You can check out The Open Ears Project here.

This issue’s guest contributor is Sara Ivry, a freelance writer, editor and podcaster based in New York City. Her work has appeared in The New York Times, Bookforum, Money, Design Observer, and a range of other outlets. Until 2016 she hosted the National Magazine Award-winning podcast Vox Tablet. She’s currently a co-producer on season two of In It from Understood.org.

Release Notes

— Spotify’s Gimlet Media division is apparently getting ready for fiction-focused fall rollout. Three projects, very Hollywood talent-oriented, a couple of returning series. You can find the details in Variety.

— Radiotopia launches Passenger List, its fiction podcast starring Kelly Marie Tran, this week. Here’s my preview piece on the project for Vulture.

— Here’s something you don’t see very often: A bilingual podcast series, presented in both English and German.
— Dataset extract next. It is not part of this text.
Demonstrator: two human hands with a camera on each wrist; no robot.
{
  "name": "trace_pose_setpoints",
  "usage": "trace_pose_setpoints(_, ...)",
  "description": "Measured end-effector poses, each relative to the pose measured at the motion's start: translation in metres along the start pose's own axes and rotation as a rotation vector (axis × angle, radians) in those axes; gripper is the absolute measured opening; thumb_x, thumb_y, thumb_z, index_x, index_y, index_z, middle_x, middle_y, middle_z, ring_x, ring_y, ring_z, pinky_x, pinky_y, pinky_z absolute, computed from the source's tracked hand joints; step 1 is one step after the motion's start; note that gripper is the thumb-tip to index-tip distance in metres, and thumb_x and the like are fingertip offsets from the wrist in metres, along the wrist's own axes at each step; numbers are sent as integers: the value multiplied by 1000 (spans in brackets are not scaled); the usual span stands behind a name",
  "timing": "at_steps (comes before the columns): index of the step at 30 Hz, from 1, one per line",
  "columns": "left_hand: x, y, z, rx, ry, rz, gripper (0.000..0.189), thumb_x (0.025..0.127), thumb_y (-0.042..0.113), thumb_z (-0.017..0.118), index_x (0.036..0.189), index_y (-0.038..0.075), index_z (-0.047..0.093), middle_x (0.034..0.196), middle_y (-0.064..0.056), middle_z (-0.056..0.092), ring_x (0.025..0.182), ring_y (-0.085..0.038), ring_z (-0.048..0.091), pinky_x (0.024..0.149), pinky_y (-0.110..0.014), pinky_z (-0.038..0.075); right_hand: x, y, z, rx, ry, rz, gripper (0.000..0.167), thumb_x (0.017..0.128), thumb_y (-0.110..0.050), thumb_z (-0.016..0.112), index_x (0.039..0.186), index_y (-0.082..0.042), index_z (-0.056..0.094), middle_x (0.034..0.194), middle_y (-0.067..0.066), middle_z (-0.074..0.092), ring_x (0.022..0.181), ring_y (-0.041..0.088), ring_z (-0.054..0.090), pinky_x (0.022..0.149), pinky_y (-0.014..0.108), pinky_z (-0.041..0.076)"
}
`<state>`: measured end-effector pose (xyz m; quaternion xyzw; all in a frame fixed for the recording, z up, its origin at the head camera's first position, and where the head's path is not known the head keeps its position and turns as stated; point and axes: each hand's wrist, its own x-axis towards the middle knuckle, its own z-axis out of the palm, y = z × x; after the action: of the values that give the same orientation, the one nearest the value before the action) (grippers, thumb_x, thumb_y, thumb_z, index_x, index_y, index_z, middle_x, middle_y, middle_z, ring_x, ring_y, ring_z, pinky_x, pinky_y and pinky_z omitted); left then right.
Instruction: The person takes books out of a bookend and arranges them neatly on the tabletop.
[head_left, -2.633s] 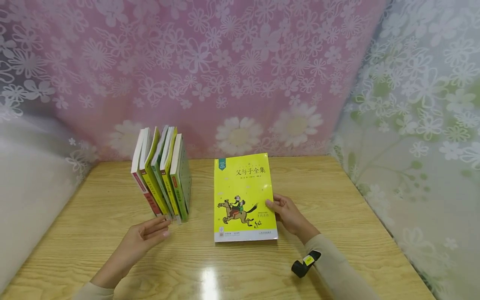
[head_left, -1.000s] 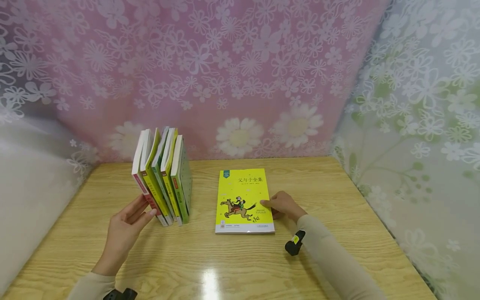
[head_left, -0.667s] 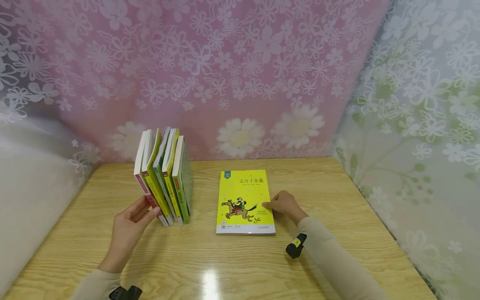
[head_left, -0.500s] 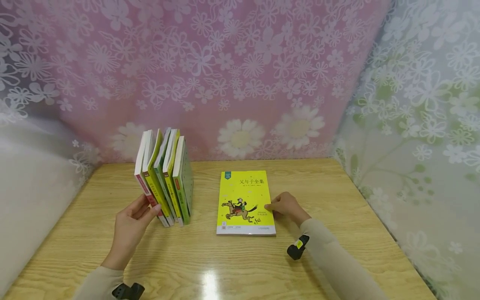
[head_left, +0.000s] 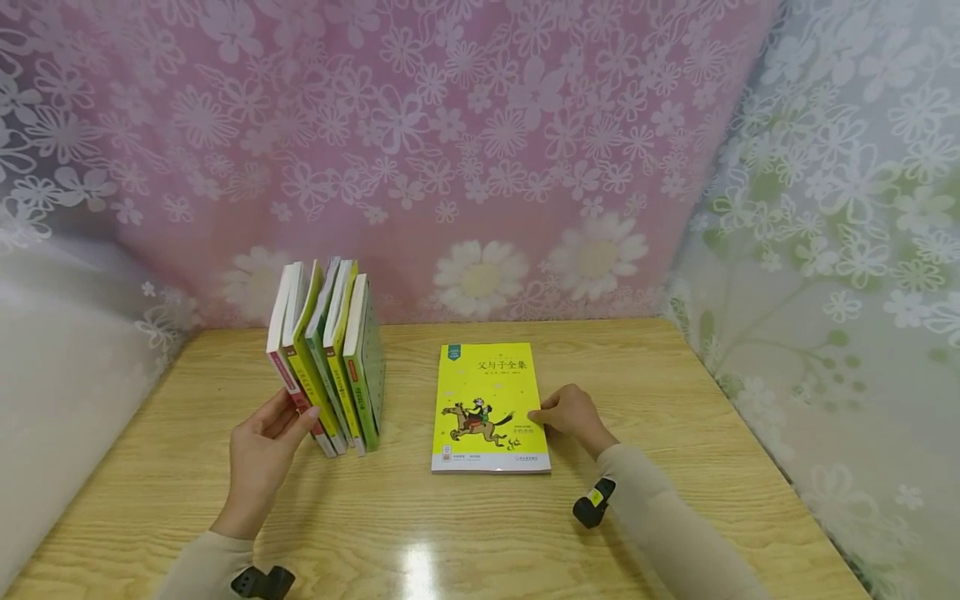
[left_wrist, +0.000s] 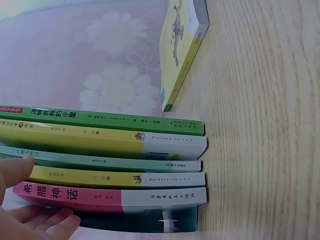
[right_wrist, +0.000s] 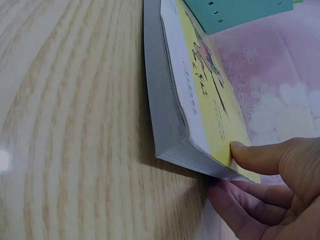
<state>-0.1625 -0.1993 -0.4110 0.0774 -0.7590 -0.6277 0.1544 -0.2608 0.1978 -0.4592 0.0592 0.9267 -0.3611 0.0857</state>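
Several paperback books stand upright in a row at the left of the table, spines facing me. A red-and-white spine is at the row's left end, and a green spine is at its right end. My left hand holds the left end, thumb across the spines and fingers against the outer cover. At the middle lies a thick yellow book, face up, with a horse and riders on its cover. My right hand pinches its right edge, thumb on the cover and fingers underneath.
The wooden table runs back to a pink floral curtain. A pale floral curtain borders the right side. A bare strip of wood separates the row from the yellow book. Black wrist cameras are strapped to both sleeves.
The yellow book was tilted up in my right hand and now lies flat, nearly straight. My left hand went from the row's front bottom corner to its left end. Little moved in the last second.
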Motion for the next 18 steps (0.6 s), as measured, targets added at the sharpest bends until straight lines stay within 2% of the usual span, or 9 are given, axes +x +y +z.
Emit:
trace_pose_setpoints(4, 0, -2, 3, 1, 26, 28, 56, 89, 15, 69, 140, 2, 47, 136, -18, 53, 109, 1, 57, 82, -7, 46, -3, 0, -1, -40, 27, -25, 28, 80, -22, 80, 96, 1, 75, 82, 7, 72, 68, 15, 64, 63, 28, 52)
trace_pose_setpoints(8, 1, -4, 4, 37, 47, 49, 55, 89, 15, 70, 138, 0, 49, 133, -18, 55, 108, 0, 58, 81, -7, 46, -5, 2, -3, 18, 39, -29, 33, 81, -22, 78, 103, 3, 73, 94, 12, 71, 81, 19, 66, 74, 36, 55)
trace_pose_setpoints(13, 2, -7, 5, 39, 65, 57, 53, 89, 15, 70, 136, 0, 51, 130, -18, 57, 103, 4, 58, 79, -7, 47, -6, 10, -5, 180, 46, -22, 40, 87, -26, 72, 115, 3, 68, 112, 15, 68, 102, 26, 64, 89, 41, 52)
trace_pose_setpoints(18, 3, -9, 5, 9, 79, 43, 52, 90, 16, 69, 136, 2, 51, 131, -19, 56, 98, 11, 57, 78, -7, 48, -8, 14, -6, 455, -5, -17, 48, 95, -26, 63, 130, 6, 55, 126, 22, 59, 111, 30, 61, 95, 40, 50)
It’s called Finding Van Gogh, it’s a five-part series, and it’s released by the Städel Museum in Frankfurt. Sarah Omar is the producer.

— The New York Post’s Page Six is launching a podcast this week, and it’s apparently called “We Hear” — separate and distinct, of course, from “We Here For You.”

— All hail Who? Weekly’s Lindsay Weber and Bobby Finger, icons of our time. The Guardian has a great profile on the duo.

POSTED     Sept. 17, 2019, 10:59 a.m.